The great wildlife migration
Every year, over one million wildebeest move through the Serengeti plains in search of food and water. The phenomenon of these animals moving en mass through the African savanna is known as the Migration. Their movement is driven by the seasonal rains that water their grazing pastures. It is impossible to predict in advance exactly how or when this progression will take place, but there is a pattern. Generally from mid-December through May the herds feed in the southern Serengeti. During February thousands of calves appear on the plains. Between June and July, the wildebeest begin their annual migration north reaching the Mara River that marks the Kenyan border sometime between the ends of July and beginning of August. After the first short rains, usually in the beginning of November, the herds move back into Tanzania’s Serengeti and make their way to the southern pastures where they rest and feed through the rains until their search for better grazing leads them to begin their annual migration once again. Even when the “migration” moves into Kenya for the summer months, there are many resident herds in the Serengeti and there is always an incredible array of wildlife to experience there. Also, in the summer months, this is the height of the dry season thousands of elephant congregate around the Tarangire River. This park is at its prime during these months and we adjust our itineraries to take advantage of the prime wildlife viewing there. Each time of year offers the visitor to Tanzania a special opportunity for wildlife viewing.

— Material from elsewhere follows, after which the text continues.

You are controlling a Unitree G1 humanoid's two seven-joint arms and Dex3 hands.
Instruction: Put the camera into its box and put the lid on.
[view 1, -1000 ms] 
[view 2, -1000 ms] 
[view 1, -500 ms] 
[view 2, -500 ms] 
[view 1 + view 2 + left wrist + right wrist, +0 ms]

A map for the migration route
Tanzania safety and security
Today’s modern safari is a far cry from the rugged safaris of the past and the images we see in old movies. After a stimulating day of wildlife viewing, you can relax at comfortable, attractive lodges, with amenities like swimming pools, full service restaurants and en-suite bathrooms. Located right in the heart of scenic settings within wildlife reserves, the lodges and Safaris are close to nature, but not too close for comfort. Askari (night watchmen) patrol the grounds at night, just to make sure that all is well. Tanzania is one of Africa’s most stable countries, where you’ll receive a warm welcome from its gracious people. Every care is taken to ensure your health and safety on safari.